J.F.C. Fuller: His View On Politicians & National Force

J.F.C. FullerJohn F.C. Fuller was one of the leading theorists on armored warfare during the 1920s and 1930s. During World War-I he served in the newly formed Tank Corps, and responsible for implementing the tank on the European battlefield. Even though the tank faced serious problems and often broke down. 
Fuller was able to see the potential of this new weapon and its impact on warfare (Fuller 1993). Fuller was a strong supporter of understanding how technological advances could affect the conduct of war and then apply it on the battlefield.
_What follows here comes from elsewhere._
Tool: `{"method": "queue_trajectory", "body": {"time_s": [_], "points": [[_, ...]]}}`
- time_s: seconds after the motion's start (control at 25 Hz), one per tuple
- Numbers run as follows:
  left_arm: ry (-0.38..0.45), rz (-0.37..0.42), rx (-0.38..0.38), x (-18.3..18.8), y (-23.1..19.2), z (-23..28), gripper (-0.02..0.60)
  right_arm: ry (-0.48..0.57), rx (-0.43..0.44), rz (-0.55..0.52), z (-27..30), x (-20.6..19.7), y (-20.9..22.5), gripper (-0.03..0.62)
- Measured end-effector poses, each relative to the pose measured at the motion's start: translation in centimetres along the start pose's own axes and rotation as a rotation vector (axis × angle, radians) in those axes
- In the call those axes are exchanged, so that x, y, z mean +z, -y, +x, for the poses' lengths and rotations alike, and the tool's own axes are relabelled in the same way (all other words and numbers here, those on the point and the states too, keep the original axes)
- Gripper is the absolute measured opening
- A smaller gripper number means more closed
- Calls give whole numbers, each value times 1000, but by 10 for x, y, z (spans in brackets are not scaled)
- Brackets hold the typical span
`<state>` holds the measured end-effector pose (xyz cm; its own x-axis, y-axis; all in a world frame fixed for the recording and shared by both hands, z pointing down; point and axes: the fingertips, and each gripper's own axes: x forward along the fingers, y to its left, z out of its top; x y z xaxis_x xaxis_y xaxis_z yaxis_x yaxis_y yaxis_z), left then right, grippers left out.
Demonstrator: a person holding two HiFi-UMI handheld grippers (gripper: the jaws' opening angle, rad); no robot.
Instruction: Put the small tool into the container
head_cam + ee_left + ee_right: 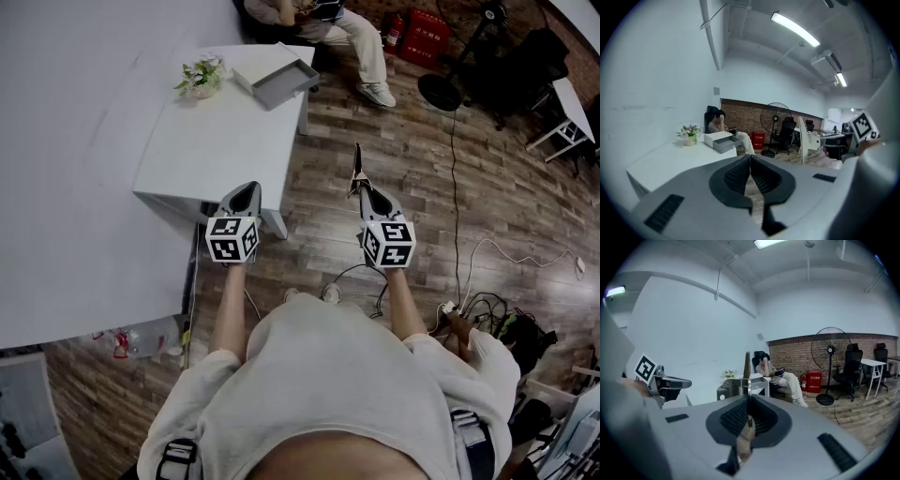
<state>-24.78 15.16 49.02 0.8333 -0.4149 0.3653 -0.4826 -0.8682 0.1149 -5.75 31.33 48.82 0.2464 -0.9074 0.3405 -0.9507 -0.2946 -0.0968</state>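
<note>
A grey open container lies at the far corner of the white table. My right gripper hangs over the wooden floor to the right of the table, shut on a small thin metal tool. The tool's narrow tip sticks out past the jaws towards the table's far end. My left gripper hovers at the table's near corner, shut, with nothing between its pads. Both grippers are well short of the container.
A small flower pot stands on the table left of the container. A person sits on a chair beyond the table's far end. A floor fan, a red crate and floor cables lie to the right.
</note>
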Motion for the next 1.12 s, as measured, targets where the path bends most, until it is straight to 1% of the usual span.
{"method": "queue_trajectory", "body": {"time_s": [0.24, 0.52, 0.72, 0.96, 1.12], "points": [[-4, -1, -6, 0, 7, 5, 12, -3, 4, -3, 0, 0, 5, 3], [-11, -5, 4, -1, 19, 17, 12, 0, 21, 12, 1, -2, 20, 3], [-16, -8, 21, 1, 31, 25, 12, -3, 40, 17, 0, -2, 36, 3], [-17, 15, 45, 6, 48, 34, 12, 1, 65, 11, -6, -4, 56, 3], [-27, 19, 52, 2, 59, 39, 11, -2, 70, 17, -9, -11, 68, 3]]}}
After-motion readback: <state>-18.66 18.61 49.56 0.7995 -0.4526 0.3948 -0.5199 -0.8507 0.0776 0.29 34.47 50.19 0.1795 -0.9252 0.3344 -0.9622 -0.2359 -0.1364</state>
Fuller‟s writings span nearly 6 decades, covering topics such as mysticism and cabbala, news reports, military theory, and history. In The Reformation of War (1923) and Foundations of the Science of War (1926), Fuller presented his views on war as a scientific activity. 
The misconduct of World War I led Fuller to believe that the use of force needed a better foundation – a scientific foundation. Fuller believed that the two world wars of the 20th century showed lack of understanding of how military force should be directed in order to obtain the true objective of war: a better peace (Fuller 1993).

Fuller argued for a strong political control of the military forces and believed that a great cause of war is the lack of civil control of the military, or as Fuller wrote: “due to the existence of a hiatus between the mentalities of the nation and its army” (Fuller 1923: 11). Fuller explains: “It frequently arises, however, especially in prosperous nations, that the national will to hunt for wealth is so great that it monopolizes all their efforts, and, consequently, that little thought is given to the maintenance and protection of their wealth through military action. In these circumstances, an army, which should be of the nation, becomes separated from it”. 

Fuller underlines the importance of a strong civil presence in the study of war: “To restrict the development of war by divorcing it from civil science is to maintain warfare in its present barbarous and alchemical form. To look upon war as a world force and attempt to utilize it more profitably is surely better” (Fuller 1993: 32). Fuller argued that politicians should take an active role in the development of their armed forces because these forces should serve the interests of the nations formulated by the politicians. And in order for politicians to take a constructive role in this development, they need to be educated. 

Fuller writes in the preface to The Reformation of War “I have not written this book for military monks, but for civilians, who pay for their alchemy and mysteries” (Fuller 1923: xii), and sums up his efforts in the epilogue: “In order to protect our homes and our institutions we must not only protect our army and look upon it as our shield against adversity, but we must determine whether the shield we have is worthy to protect us. 

In the book, he examined the possibilities of future warfare in order to lead up to this conclusion.
"I feel that I have written enough to enable any intelligent citizen, after he has studied what I have said, to turn to the army he is paying for in order to maintain the peace which he enjoys and to say: "Thou art, or thou art not, found wanting” (Fuller 1923: 282-283).Fuller wanted to create a manual for politicians so that they could better understand how the use of force should be applied in order to serve the nation‟s interests."